Exercise
Among the entries below, take the line with "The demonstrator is" and the line with "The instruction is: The", and output them and every line between them exactly, with nothing else.

(Records from a collection)
BEGIN
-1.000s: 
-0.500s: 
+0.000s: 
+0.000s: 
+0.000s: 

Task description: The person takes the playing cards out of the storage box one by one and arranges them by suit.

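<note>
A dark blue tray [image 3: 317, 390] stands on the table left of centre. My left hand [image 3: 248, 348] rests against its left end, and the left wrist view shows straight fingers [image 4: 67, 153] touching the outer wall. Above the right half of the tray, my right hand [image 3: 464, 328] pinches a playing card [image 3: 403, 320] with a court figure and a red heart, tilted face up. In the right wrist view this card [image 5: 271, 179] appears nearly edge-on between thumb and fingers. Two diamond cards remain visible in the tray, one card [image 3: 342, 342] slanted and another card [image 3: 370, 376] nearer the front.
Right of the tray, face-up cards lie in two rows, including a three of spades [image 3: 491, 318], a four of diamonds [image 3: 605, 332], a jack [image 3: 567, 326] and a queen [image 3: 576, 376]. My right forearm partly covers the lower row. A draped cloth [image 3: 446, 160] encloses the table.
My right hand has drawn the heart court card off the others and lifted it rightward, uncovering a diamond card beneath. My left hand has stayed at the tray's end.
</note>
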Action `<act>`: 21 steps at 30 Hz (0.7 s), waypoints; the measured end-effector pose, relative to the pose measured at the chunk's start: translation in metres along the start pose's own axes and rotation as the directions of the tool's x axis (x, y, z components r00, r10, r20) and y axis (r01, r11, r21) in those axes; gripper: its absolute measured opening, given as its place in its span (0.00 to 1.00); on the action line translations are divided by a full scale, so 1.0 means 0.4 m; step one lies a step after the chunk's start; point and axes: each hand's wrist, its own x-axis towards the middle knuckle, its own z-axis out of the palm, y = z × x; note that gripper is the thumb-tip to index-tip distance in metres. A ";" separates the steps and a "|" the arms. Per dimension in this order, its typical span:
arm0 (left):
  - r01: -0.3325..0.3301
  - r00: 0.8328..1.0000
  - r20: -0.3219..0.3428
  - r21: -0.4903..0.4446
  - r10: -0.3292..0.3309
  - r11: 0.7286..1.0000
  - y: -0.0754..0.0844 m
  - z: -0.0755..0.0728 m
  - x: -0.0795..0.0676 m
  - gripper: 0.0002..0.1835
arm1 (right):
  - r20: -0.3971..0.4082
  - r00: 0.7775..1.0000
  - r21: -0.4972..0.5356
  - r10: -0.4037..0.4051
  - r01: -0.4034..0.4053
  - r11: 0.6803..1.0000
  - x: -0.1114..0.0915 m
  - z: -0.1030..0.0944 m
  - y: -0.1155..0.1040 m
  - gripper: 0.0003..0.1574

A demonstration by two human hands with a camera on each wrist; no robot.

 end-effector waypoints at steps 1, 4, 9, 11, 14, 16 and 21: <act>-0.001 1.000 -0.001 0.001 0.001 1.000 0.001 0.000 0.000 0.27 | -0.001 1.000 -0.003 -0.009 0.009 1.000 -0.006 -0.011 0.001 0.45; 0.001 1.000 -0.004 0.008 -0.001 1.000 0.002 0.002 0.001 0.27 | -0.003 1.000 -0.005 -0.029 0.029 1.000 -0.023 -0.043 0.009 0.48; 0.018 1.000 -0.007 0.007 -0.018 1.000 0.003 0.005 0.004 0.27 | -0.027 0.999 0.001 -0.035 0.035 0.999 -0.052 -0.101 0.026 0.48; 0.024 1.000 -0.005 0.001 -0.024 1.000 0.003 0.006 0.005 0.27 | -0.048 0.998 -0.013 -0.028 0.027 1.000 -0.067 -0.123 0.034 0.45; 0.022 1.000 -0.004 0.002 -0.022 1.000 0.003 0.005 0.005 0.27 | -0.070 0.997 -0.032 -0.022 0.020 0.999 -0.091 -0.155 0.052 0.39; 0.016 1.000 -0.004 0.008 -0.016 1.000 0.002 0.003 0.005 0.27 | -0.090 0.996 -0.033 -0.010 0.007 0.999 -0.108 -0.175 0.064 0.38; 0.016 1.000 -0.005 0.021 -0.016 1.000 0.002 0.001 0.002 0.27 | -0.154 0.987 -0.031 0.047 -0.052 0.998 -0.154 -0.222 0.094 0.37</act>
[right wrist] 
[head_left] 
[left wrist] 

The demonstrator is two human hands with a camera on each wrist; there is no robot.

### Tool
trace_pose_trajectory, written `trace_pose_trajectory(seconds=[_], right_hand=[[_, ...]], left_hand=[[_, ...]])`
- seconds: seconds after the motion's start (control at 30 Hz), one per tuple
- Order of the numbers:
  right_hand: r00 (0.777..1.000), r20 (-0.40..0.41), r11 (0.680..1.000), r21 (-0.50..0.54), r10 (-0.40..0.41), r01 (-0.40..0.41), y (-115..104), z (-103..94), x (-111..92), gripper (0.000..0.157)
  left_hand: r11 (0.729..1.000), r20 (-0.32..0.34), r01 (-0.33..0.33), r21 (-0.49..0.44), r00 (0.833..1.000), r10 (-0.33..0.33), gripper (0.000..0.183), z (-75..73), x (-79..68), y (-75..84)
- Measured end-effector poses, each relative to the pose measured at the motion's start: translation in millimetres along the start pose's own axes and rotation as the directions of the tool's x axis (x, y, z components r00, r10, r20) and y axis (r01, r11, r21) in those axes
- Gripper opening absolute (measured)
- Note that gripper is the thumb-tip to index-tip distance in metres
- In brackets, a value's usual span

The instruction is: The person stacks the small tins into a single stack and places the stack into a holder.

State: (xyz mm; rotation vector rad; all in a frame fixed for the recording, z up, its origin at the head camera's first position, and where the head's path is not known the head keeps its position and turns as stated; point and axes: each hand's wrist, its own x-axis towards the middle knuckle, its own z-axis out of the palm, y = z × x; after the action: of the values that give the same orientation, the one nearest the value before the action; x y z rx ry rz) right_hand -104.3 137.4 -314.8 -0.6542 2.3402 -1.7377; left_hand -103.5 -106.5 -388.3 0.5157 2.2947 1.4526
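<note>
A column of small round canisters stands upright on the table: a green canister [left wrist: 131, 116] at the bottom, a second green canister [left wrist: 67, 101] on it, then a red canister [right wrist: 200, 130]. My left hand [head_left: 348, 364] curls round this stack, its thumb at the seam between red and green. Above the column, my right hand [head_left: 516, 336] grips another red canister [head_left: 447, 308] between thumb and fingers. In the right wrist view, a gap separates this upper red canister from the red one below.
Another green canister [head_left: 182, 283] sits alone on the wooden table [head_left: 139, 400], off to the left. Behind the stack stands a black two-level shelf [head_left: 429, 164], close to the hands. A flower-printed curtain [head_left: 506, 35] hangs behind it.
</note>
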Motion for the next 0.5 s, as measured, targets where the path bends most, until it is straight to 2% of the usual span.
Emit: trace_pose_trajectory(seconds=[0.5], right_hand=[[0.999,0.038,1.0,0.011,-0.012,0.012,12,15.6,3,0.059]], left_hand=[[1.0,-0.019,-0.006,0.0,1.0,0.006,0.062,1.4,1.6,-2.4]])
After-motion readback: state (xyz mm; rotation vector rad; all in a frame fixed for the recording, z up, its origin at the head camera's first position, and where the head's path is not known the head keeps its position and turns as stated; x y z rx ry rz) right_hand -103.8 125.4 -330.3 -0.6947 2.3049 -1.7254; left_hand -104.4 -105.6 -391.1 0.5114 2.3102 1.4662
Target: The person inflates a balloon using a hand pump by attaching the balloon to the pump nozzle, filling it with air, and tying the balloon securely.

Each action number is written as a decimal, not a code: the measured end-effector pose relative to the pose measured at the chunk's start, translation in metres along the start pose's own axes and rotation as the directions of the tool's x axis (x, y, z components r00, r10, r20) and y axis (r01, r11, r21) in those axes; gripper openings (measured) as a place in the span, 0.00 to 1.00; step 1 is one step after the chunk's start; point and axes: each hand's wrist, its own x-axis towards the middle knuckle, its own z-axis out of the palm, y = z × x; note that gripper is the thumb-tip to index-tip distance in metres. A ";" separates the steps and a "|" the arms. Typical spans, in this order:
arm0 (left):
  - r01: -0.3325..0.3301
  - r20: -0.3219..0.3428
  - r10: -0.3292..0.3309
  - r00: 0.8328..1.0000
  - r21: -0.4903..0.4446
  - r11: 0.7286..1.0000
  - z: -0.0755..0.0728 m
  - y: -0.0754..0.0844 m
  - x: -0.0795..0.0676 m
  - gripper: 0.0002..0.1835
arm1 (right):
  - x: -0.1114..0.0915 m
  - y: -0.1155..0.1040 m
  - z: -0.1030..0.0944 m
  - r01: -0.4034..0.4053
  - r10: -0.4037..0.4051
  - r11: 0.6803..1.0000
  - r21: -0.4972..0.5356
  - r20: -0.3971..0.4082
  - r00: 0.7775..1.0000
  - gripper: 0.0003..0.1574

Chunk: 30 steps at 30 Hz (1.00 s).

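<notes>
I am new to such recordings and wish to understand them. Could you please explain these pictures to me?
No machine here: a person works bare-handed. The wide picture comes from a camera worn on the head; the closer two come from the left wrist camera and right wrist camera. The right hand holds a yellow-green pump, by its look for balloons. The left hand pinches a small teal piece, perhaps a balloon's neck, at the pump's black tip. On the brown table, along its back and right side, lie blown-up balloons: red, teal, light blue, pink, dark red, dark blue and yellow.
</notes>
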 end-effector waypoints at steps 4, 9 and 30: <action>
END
Answer space
The demonstrator is two human hands with a camera on each wrist; there is no robot.

### Tool
trace_pose_trajectory, written `trace_pose_trajectory(seconds=[_], right_hand=[[_, ...]], left_hand=[[_, ...]])`
- seconds: seconds after the motion's start (control at 30 Hz), one per tuple
- Order of the numbers:
  right_hand: r00 (0.777..1.000), r20 (-0.40..0.41), r11 (0.680..1.000), r21 (-0.50..0.54), r10 (-0.40..0.41), r01 (-0.40..0.41), y (-115..104), z (-103..94), x (-111..92), gripper (0.000..0.157)
  left_hand: r11 (0.729..1.000), r20 (-0.32..0.34), r01 (-0.33..0.33), r21 (-0.49..0.44), r00 (0.833..1.000), r10 (-0.33..0.33), gripper (0.000..0.183), z (-75..73), x (-79..68), y (-75..84)
- Measured end-effector poses, each relative to the pose measured at the motion's start: translation in millimetres along the start pose's own axes and rotation as the directions of the tool's x axis (x, y, z components r00, r10, r20) and y axis (r01, r11, r21) in those axes
- Gripper opening absolute (measured)
- Note that gripper is the thumb-tip to index-tip distance in metres
- In brackets, a value's usual span

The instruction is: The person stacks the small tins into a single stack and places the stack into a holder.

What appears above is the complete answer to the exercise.